1.    Rejette le recours.

2.    Rejette la requête d'assistance judiciaire.

3.    Statue sans frais ni dépens.

Neuchâtel, le 31 juillet 2020

Art. 1 LAVI

Principes

1 Toute personne qui a subi, du fait d’une infraction, une atteinte directe à son intégrité physique, psychique ou sexuelle (victime) a droit au soutien prévu par la présente loi (aide aux victimes).

2 Ont également droit à l’aide aux victimes, le conjoint, les enfants et les père et mère de la victime ainsi que les autres personnes unies à elle par des liens analogues (proches).

3 Le droit à l’aide aux victimes existe, que l’auteur de l’infraction:

a. ait été découvert ou non;

b. ait eu un comportement fautif ou non;

c. ait agi intentionnellement ou par négligence.

Art. 2 LAVI

Formes de l’aide aux victimes

L’aide aux victimes comprend:

a. les conseils et l’aide immédiate;

b. l’aide à plus long terme fournie par les centres de consultation;

c. la contribution aux frais pour l’aide à plus long terme fournie par un tiers;

d. l’indemnisation;

e. la réparation morale;

f. l’exemption des frais de procédure;

g.1

1 Abrogée par le ch.

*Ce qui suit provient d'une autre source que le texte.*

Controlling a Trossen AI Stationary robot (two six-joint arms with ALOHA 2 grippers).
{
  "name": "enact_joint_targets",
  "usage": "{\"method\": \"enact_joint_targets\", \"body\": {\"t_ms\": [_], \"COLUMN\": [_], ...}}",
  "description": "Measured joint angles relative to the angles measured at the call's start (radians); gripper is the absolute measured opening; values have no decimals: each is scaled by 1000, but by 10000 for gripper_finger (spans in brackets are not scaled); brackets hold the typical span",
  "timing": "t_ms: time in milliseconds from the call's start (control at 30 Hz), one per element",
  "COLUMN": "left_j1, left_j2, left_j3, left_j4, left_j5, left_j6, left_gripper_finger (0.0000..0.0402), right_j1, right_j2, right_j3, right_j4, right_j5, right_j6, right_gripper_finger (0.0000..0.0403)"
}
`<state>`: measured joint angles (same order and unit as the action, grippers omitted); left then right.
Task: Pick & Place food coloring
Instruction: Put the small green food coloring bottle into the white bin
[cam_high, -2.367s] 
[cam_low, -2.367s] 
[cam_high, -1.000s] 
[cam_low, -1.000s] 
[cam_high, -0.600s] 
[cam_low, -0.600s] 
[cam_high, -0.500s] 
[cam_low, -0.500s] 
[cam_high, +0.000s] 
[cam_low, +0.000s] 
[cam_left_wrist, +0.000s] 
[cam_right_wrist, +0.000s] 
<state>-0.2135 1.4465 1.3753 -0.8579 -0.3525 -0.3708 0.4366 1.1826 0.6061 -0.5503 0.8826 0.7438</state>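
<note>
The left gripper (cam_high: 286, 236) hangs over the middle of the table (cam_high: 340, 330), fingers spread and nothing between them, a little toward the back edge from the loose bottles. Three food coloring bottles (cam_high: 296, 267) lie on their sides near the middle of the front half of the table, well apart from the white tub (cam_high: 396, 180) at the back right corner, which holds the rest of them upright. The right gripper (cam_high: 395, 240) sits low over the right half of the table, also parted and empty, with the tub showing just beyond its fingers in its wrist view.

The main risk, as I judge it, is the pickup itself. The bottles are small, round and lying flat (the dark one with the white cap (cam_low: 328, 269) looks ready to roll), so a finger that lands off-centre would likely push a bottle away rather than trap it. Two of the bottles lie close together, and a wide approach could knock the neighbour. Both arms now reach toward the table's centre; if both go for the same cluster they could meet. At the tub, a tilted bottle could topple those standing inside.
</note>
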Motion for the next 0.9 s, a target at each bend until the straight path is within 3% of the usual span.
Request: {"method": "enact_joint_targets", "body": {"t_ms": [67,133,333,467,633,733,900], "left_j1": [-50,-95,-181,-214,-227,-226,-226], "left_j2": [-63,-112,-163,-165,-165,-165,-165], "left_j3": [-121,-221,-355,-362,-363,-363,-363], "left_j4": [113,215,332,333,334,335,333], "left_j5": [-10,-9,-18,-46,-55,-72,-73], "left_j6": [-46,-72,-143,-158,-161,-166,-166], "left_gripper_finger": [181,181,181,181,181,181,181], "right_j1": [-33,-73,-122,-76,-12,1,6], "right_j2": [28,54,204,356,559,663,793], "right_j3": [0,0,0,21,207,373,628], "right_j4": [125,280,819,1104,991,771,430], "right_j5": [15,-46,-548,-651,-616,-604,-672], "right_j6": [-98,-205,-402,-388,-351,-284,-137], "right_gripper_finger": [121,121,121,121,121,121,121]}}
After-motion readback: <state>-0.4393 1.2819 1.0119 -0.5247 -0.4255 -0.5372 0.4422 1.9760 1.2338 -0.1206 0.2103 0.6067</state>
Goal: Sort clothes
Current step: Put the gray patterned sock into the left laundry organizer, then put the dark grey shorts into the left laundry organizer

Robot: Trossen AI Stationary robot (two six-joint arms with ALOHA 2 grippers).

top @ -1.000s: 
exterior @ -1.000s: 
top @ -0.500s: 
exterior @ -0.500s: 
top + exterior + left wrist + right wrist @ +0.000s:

II 10 de l'annexe 1 au CPP du 5 oct. 2007, avec effet au 1er janv. 2011 (RO 2010 1881; FF 2006 1057).

Art. 22 LAVI

Droit

1 La victime et ses proches ont droit à une réparation morale lorsque la gravité de l’atteinte le justifie; les art. 47 et 49 du code des obligations1 s’appliquent par analogie.

2 Le droit à une réparation morale n’est pas transmissible par voie de succession.